**Recorded data:**
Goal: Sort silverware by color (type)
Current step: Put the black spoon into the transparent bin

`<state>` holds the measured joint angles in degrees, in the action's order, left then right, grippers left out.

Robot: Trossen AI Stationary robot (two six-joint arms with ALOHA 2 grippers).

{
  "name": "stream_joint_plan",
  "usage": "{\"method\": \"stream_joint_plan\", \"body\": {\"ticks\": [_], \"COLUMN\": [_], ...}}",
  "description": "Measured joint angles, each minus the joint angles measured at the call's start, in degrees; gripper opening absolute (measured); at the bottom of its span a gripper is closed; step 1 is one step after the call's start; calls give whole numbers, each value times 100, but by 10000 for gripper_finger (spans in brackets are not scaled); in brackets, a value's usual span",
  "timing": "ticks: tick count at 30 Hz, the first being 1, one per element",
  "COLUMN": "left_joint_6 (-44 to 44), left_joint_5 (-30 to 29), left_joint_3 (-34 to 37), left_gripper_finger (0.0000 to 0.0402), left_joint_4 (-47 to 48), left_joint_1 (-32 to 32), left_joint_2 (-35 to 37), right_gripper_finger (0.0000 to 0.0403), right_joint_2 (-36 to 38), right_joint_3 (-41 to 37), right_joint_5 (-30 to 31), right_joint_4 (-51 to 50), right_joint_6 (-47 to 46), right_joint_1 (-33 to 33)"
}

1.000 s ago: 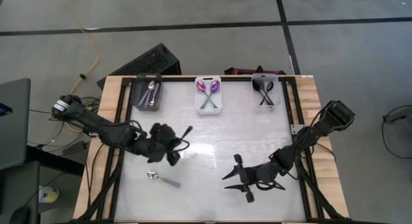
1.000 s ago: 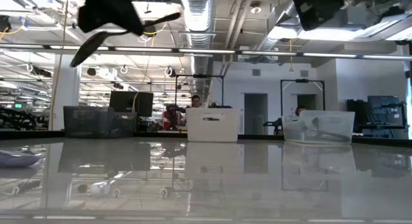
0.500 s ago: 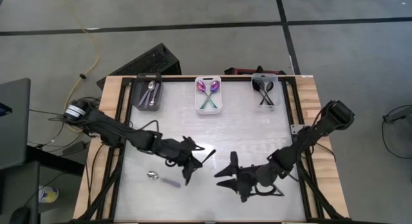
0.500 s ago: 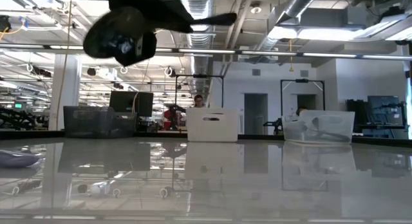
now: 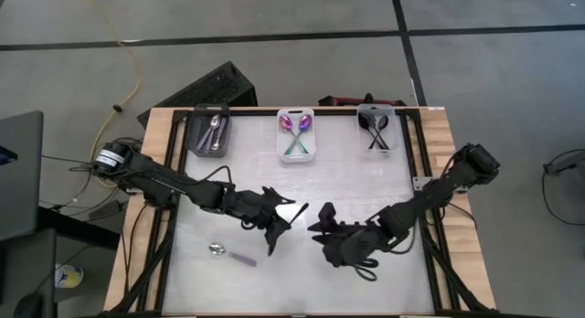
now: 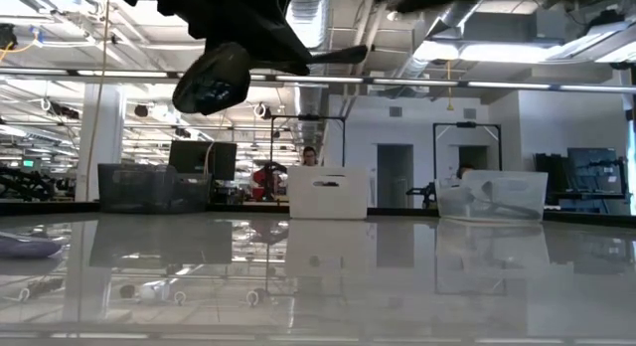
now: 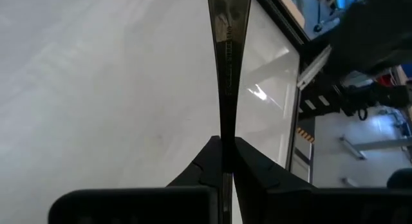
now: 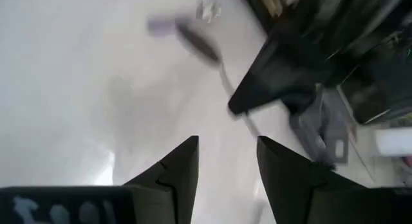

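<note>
Currently the left tool [image 5: 274, 219] is clamped fully onto a glossy black spoon [image 5: 291, 214], held above the middle of the tabletop [image 5: 366, 181]. The spoon is slim, dark and reflective; in the left wrist view its handle [image 7: 226, 63] runs straight out from between the closed fingers [image 7: 209, 163]. From above, its long axis lies diagonally, the free end pointing toward the right tool [image 5: 322, 228], just beside it. The right tool stands partly open and holds nothing. A purple-handled spoon [image 5: 230, 255] lies flat on the tabletop near the left tool.
</note>
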<state>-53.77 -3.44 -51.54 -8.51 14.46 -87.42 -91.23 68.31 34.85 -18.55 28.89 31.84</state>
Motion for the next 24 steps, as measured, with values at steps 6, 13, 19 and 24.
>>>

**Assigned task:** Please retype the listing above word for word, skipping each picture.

**Exercise result:**
Goal: Sort silverware by color (type)
Current step: Put the black spoon into the transparent bin

`<state>` holds the measured joint angles in degrees, in the action's order, left then right, grippers left out.

Robot: Trossen AI Stationary robot (two six-joint arms with ALOHA 2 grippers).

{
  "name": "stream_joint_plan",
  "usage": "{\"method\": \"stream_joint_plan\", \"body\": {\"ticks\": [_], \"COLUMN\": [_], ...}}",
  "description": "Measured joint angles, each minus the joint angles measured at the call's start, in degrees; gripper opening absolute (measured); at the bottom of its span a gripper is closed; step 1 is one step after the call's start; calls give whole numbers, each value times 100, but by 10000 for gripper_finger (spans in brackets are not scaled); in brackets, a value's usual span",
  "timing": "ticks: tick count at 30 Hz, the first being 1, one per element",
  "COLUMN": "left_joint_6 (-44 to 44), left_joint_5 (-30 to 29), left_joint_3 (-34 to 37), left_gripper_finger (0.0000 to 0.0402), left_joint_4 (-47 to 48), left_joint_1 (-32 to 32), left_joint_2 (-35 to 37), right_gripper_finger (0.0000 to 0.0403), right_joint_2 (-36 to 38), right_joint_3 (-41 to 37), right_joint_5 (-30 to 31), right_joint_4 (-51 to 50), right_joint_6 (-47 to 46), right_joint_1 (-33 to 33)"
}

1.000 s ago: 
1.000 s ago: 
0.500 s ago: 
0.500 s ago: 
now: 
now: 
now: 
now: 

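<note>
Currently the left tool [image 5: 274, 219] is clamped fully onto a glossy black spoon [image 5: 291, 214], held above the middle of the tabletop [image 5: 366, 181]. The spoon is slim, dark and reflective; in the left wrist view its handle [image 7: 226, 63] runs straight out from between the closed fingers [image 7: 209, 163]. From above, its long axis lies diagonally, the free end pointing toward the right tool [image 5: 322, 228], just beside it. The right tool stands partly open and holds nothing. A purple-handled spoon [image 5: 230, 255] lies flat on the tabletop near the left tool.
</note>
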<state>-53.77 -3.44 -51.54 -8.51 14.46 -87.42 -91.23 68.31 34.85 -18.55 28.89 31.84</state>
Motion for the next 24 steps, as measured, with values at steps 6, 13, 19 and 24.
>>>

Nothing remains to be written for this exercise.